◆ PROBLEM TO SOLVE: Starting with the line that contains "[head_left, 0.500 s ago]", return every line through the end of the listing below exactly as written. Omit the pictures.

*** RAW DATA Section Begins ***

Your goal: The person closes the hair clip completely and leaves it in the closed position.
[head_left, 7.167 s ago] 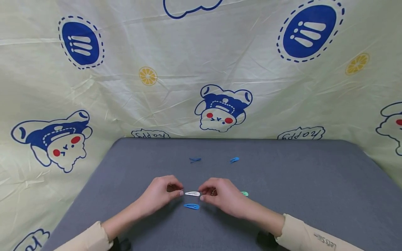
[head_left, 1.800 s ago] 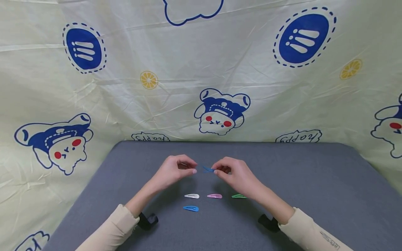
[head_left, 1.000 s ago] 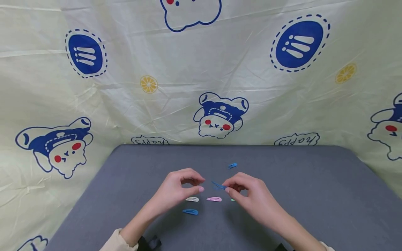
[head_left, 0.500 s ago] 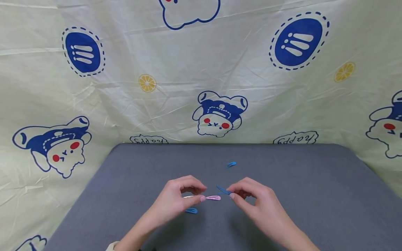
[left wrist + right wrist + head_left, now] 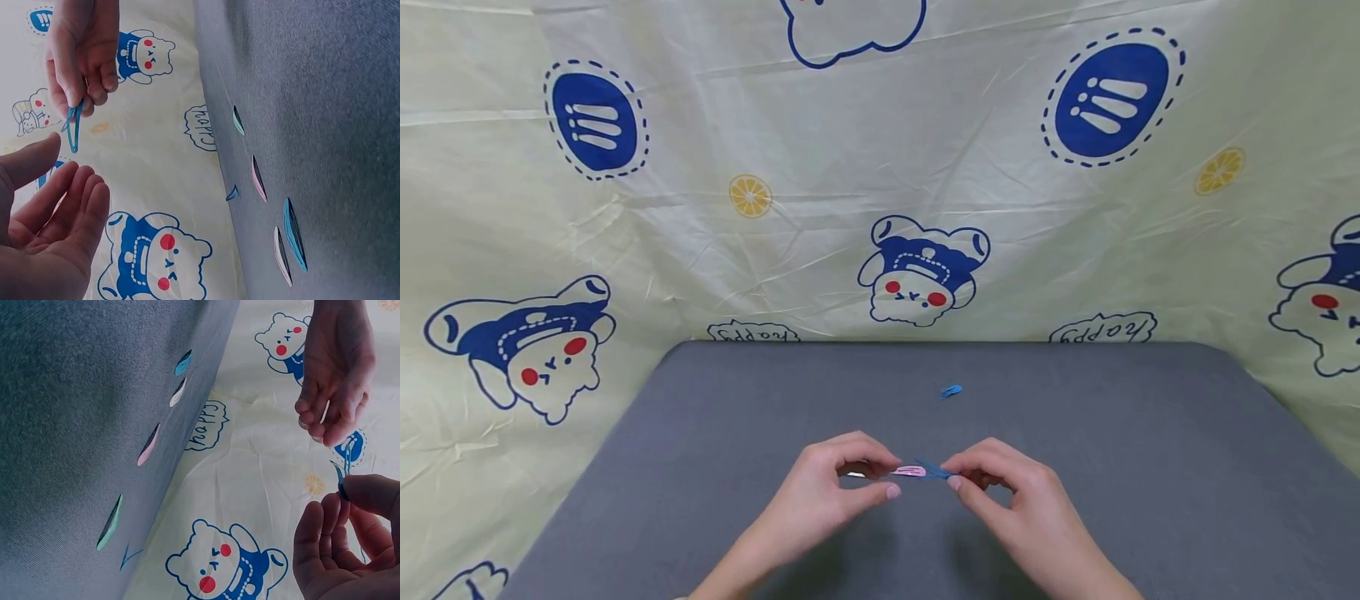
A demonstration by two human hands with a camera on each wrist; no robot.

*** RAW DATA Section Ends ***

◆ RESPONSE AREA:
[head_left, 0.500 s ago] 
[left wrist + right wrist + head_left, now] 
A demonstration by two human hands with a camera on each wrist; no robot.

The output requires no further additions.